Parameter(name, **kwargs)

[source]

Defines a parameter for a flow.

Parameters must be instantiated as class variables in flow classes, e.g.

class MyFlow(FlowSpec):
    param = Parameter('myparam')

in this case, the parameter is specified on the command line as

python myflow.py run --myparam=5

and its value is accessible through a read-only artifact like this:

print(self.param == 5)

Note that the user-visible parameter name, myparam above, can be different than the artifact name, param above.

The parameter value is converted to a Python type based on the type argument or to match the type of default, if it is set.

Parameters 

name: str

User-visible parameter name.

default: str or float or int or bool or JSONType or a function.

Default value for the parameter. Use a special JSONType class to indicate that the value must be a valid JSON object. A function implies that the parameter corresponds to a deploy-time parameter. The type of the default value is used as the parameter type.

type: type

If default is not specified, define the parameter type. Specify one of str, float, int, bool, or JSONType (Default: str).

help: str

Help text to show in run --help.

required: bool

Require that the user specified a value for the parameter. required=True implies that the default is not used.

show_default: bool

If True, show the default value in the help text (Default: True).

Deploy-time parameters

It is possible to define the default value programmatically before a run or a deployment is executed through a user-defined function. For more information, see documentation for Deploy Time Parameters.

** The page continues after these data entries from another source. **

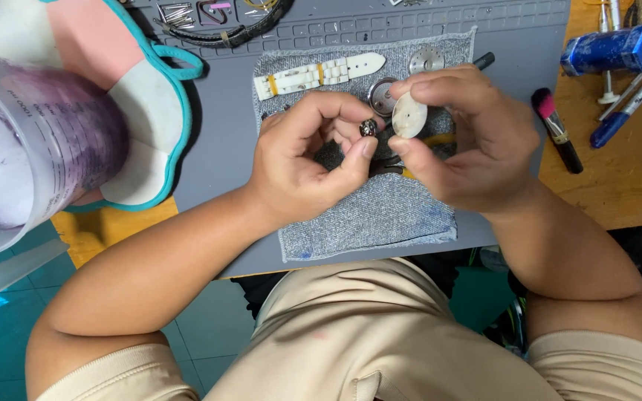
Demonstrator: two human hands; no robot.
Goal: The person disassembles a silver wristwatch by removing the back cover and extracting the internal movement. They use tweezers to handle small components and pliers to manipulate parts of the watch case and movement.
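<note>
Pale round dial in right hand; one dark part in left hand.

Two bare hands work above one grey cloth square: the left hand pinches one small dark metal part, the right hand one pale round dial. On the cloth lie one white watch strap, one round case and one toothed metal disc. Right of the cloth lies one pink-tipped brush, left of it one clear measuring jug.
</note>
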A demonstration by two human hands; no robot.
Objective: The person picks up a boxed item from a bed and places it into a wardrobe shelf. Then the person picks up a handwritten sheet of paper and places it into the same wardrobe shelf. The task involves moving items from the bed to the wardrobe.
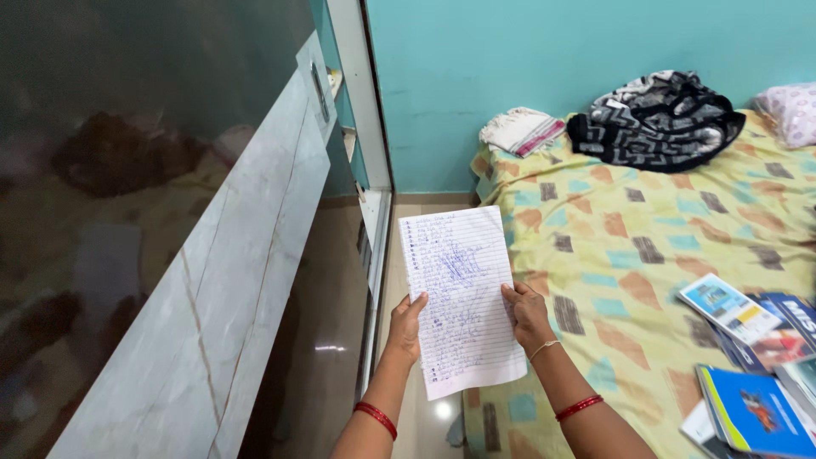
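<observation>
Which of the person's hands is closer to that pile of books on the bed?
Right. The right hand grips the paper's edge on the side of the books; the left hand holds the far edge.

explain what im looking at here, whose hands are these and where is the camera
There is just one picture, taken by a camera worn on a person's head, looking down at their own two bare hands. No machine is involved.

The left hand and the right hand each grip one side edge of a lined sheet of paper covered in blue handwriting, holding it up in front of the person.

To the right is a bed with a patterned yellow bedsheet. On it lie a black and white patterned cloth, a folded pale cloth, a pillow and a pile of books and booklets. To the left stands a glossy wardrobe door against a teal wall.
</observation>
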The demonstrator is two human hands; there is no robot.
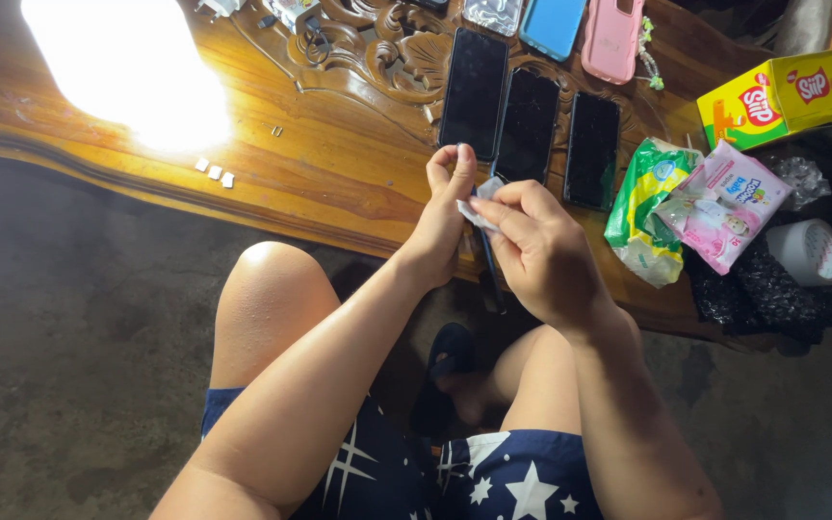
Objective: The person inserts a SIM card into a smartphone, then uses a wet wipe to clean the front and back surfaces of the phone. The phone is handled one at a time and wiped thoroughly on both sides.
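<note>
My left hand point(447, 207) grips a thin dark phone point(489, 270) held edge-on and upright over my lap, at the wooden table's point(339, 164) front edge. My right hand point(541, 250) presses a small white wipe point(481, 207) against the phone's upper part. Both hands touch the phone close together. Most of the phone's face is hidden by my fingers.
Three black phones point(474, 91) point(528, 125) point(592, 149) lie side by side on the carved table. Behind them lie a blue case point(551, 24) and a pink case point(612, 39). Green point(645, 207) and pink wipe packs point(724, 202), a yellow box point(787, 96) and a tape roll point(807, 252) sit at right. Small white bits point(214, 173) lie at left.
</note>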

For instance, the following deploy-time parameter, time, uses the current time as its default value:

def time_now(context):
return int(time.time())

class MyFlow(FlowSpec):
myparam = Parameter("time", type=int, default=time_now)

Note that if the function returns a non-string value, you must specify the parameter type when using deploy-time parameters, as the type of default can't be inferred automatically.

The function called gets a parameter context that contains attributes about the current parameter which you can use to customize the value returned:

ParameterContext()

[source]

Information about the parameter being evaluated.

Attributes 

flow_name: str

Flow name

user_name: str

User name

parameter_name: str

Parameter name

IncludeFile

The IncludeFile object is a special Parameter that reads its value from a local file. For an example, see Data in Local Files.

IncludeFile(name, **kwargs)

[source]

Includes a local file as a parameter for the flow.

IncludeFile behaves like Parameter except that it reads its value from a file instead of the command line. The user provides a path to a file on the command line. The file contents are saved as a read-only artifact which is available in all steps of the flow.

Parameters 

name: str

User-visible parameter name.

default: str

Default path to a local file.

is_text: bool

Convert the file contents to a string using the provided encoding (Default: True). If False, the artifact is stored in bytes.

encoding: str

Use this encoding to decode the file contexts if is_text=True (default: utf-8).

required: bool

Require that the user specified a value for the parameter. required=True implies that the default is not used.

help: str

Help text to show in run --help.

show_default: bool

If True, show the default value in the help text (Default: True).